• **What you are asked to do**
Print, in exact form, the lines below from the one containing "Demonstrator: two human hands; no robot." through the one containing "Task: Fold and", and omit all others.
Dataset section: Begin
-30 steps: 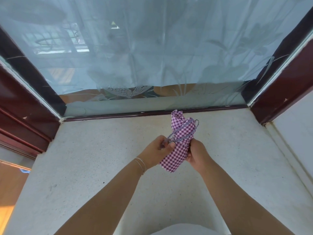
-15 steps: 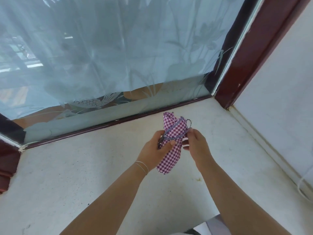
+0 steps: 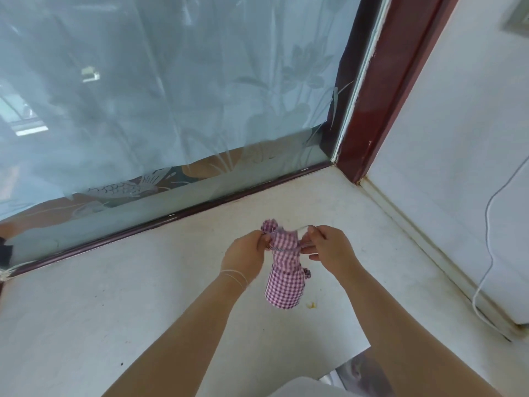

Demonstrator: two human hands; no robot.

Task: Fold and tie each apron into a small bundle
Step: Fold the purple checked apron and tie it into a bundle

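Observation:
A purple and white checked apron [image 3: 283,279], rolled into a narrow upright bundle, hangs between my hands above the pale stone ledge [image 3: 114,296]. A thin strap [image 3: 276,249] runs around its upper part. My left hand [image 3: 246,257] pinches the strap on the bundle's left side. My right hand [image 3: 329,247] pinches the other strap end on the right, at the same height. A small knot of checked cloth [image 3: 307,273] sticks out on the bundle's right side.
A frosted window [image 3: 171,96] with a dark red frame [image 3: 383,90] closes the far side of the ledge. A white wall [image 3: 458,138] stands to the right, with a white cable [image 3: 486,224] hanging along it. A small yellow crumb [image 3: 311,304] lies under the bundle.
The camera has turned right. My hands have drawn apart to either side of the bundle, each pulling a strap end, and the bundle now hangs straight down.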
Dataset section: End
• **Answer below**
Demonstrator: two human hands; no robot.

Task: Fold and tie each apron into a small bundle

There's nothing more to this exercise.